## [What the task asks]
What you give back must match the data exactly, minus the pictures.

## [Given material]
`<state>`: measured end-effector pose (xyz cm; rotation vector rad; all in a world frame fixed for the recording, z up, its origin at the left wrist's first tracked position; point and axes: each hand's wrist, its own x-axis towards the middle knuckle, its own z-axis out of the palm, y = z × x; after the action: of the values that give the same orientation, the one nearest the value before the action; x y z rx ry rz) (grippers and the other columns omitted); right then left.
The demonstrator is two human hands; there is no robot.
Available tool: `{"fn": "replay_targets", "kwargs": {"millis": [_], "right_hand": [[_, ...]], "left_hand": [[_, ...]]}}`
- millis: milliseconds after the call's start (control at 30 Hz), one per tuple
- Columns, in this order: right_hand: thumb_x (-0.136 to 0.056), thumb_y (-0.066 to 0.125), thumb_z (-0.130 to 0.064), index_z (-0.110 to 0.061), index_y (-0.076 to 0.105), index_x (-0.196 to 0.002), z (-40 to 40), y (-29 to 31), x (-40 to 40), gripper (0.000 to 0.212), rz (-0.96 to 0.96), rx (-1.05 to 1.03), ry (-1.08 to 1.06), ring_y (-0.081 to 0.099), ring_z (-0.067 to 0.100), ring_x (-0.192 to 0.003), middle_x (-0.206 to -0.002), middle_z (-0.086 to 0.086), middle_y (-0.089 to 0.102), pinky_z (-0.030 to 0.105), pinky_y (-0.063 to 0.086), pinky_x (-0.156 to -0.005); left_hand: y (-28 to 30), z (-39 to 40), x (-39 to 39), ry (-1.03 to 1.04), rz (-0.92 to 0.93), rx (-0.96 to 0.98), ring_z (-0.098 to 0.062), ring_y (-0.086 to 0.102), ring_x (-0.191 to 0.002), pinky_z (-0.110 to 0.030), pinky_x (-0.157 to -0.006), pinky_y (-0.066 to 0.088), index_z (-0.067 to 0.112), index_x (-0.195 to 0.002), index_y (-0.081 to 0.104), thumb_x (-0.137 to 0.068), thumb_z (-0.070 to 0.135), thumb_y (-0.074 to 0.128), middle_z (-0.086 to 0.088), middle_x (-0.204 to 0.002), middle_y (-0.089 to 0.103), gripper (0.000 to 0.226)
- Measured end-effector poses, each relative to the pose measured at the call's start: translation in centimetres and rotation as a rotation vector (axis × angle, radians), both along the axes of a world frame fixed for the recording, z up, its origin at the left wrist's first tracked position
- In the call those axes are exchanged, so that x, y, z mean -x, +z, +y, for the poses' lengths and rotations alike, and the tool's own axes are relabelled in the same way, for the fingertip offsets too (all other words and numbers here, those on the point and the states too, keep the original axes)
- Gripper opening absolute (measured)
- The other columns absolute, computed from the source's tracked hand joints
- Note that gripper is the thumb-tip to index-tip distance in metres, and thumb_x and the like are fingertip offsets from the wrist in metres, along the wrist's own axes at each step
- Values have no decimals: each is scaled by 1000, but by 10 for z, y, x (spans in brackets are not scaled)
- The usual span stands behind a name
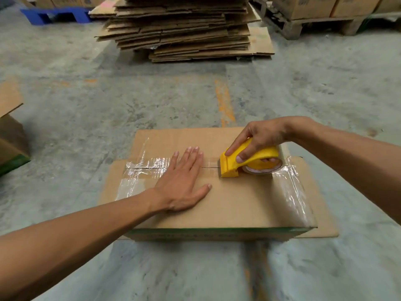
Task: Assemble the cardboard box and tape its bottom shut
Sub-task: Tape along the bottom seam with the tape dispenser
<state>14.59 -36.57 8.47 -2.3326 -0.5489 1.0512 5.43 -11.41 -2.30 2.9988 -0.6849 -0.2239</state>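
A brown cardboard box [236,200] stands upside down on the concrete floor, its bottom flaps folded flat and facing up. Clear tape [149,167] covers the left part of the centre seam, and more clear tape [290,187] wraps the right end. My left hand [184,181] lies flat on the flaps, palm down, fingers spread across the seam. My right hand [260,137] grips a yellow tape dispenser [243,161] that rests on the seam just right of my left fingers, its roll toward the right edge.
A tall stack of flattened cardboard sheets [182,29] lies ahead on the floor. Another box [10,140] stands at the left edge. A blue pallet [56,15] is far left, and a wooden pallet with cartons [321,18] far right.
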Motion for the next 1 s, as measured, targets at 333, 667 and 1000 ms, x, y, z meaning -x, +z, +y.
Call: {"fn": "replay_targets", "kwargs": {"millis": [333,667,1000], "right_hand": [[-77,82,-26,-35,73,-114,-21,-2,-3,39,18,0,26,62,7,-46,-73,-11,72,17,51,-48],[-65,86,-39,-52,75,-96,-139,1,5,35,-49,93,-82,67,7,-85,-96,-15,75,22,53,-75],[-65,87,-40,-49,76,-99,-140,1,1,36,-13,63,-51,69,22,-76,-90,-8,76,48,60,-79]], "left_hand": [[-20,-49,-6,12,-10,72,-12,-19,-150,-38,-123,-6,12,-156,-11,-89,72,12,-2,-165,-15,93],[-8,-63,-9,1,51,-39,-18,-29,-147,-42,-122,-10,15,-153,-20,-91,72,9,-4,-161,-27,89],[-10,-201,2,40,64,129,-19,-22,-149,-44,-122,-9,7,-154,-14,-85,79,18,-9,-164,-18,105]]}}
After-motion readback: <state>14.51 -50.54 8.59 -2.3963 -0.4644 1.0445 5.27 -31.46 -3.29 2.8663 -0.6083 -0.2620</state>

## [Written answer]
`<state>`: measured end-effector pose (xyz cm; rotation vector rad; all in a world frame fixed for the recording, z up, its origin at the left wrist's first tracked position; point and axes: each hand's wrist, its own x-axis towards the middle knuckle, its own z-axis out of the palm, y = z × x; after the action: of the values that give the same orientation, the one nearest the value before the action; x y z rx ry rz) (grippers and the other columns omitted); right then left.
The demonstrator is two human hands; there is no robot.
Available tool: `{"fn": "replay_targets", "kwargs": {"millis": [_], "right_hand": [[_, ...]], "left_hand": [[_, ...]]}}`
- millis: milliseconds after the call's start (control at 30 Hz), one per tuple
- Columns, in this order: right_hand: thumb_x (-0.136 to 0.056), thumb_y (-0.066 to 0.125), thumb_z (-0.130 to 0.064), index_z (-0.110 to 0.061), index_y (-0.076 to 0.105), index_x (-0.196 to 0.002), z (-40 to 40), y (-29 to 31), x (-40 to 40), gripper (0.000 to 0.212), rz (-0.96 to 0.96), rx (-1.05 to 1.03), ry (-1.08 to 1.06), ring_y (-0.081 to 0.099), ring_z (-0.067 to 0.100), ring_x (-0.192 to 0.003), middle_x (-0.206 to -0.002), middle_z (-0.086 to 0.086), middle_y (-0.089 to 0.102), pinky_z (-0.030 to 0.105), pinky_y (-0.063 to 0.086), pinky_x (-0.156 to -0.005); left_hand: y (-28 to 30), z (-39 to 40), x (-39 to 39), ry (-1.03 to 1.04), rz (-0.92 to 0.93), rx (-0.96 to 0.98), ring_z (-0.098 to 0.062), ring_y (-0.086 to 0.102), ring_x (-0.191 to 0.002), pinky_z (-0.110 to 0.030), pinky_x (-0.157 to -0.006), pinky_y (-0.066 to 0.088), index_z (-0.067 to 0.112), index_x (-0.195 to 0.002), index_y (-0.081 to 0.104), thumb_x (-0.137 to 0.068), thumb_z (-0.070 to 0.135), thumb_y (-0.074 to 0.128), middle_z (-0.086 to 0.088), middle_x (-0.204 to 0.002), middle_y (-0.089 to 0.103), gripper (0.000 to 0.226)
- Measured end-effector poses, each relative to the pose measured at the call's start: translation in centimetres and rotation as a rotation vector (axis × angle, radians), both along the axes of a world frame fixed for the recording, z up, its origin at the left wrist's first tracked position
- In the call those axes are exchanged, so that x, y, z mean -x, +z, +y, for the poses' lengths and rotations alike, and the tool's own axes are relabelled in the same way, for the fingertip offsets too (all other words and numbers here, those on the point and the states too, keep the original axes)
- Gripper opening absolute (measured)
- The other columns absolute, computed from the source's tracked hand joints
- Note that gripper is the thumb-tip to index-tip distance in metres, and thumb_x and the like are fingertip offsets from the wrist in metres, along the wrist's own axes at each step
- Values have no decimals: each is scaled by 1000, but by 10 for z, y, x (spans in brackets are not scaled)
- The usual span stands behind a name
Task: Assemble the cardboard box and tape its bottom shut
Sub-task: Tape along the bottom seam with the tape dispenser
<state>14.59 -36.57 8.47 -2.3326 -0.5489 1.0512 5.43 -11.41 -2.30 2.9988 -0.6849 -0.2239</state>
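A brown cardboard box [236,200] stands upside down on the concrete floor, its bottom flaps folded flat and facing up. Clear tape [149,167] covers the left part of the centre seam, and more clear tape [290,187] wraps the right end. My left hand [184,181] lies flat on the flaps, palm down, fingers spread across the seam. My right hand [260,137] grips a yellow tape dispenser [243,161] that rests on the seam just right of my left fingers, its roll toward the right edge.
A tall stack of flattened cardboard sheets [182,29] lies ahead on the floor. Another box [10,140] stands at the left edge. A blue pallet [56,15] is far left, and a wooden pallet with cartons [321,18] far right.
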Motion for the next 1 s, as measured, targets at 333, 667 and 1000 ms, x, y, z meaning -x, +z, +y.
Call: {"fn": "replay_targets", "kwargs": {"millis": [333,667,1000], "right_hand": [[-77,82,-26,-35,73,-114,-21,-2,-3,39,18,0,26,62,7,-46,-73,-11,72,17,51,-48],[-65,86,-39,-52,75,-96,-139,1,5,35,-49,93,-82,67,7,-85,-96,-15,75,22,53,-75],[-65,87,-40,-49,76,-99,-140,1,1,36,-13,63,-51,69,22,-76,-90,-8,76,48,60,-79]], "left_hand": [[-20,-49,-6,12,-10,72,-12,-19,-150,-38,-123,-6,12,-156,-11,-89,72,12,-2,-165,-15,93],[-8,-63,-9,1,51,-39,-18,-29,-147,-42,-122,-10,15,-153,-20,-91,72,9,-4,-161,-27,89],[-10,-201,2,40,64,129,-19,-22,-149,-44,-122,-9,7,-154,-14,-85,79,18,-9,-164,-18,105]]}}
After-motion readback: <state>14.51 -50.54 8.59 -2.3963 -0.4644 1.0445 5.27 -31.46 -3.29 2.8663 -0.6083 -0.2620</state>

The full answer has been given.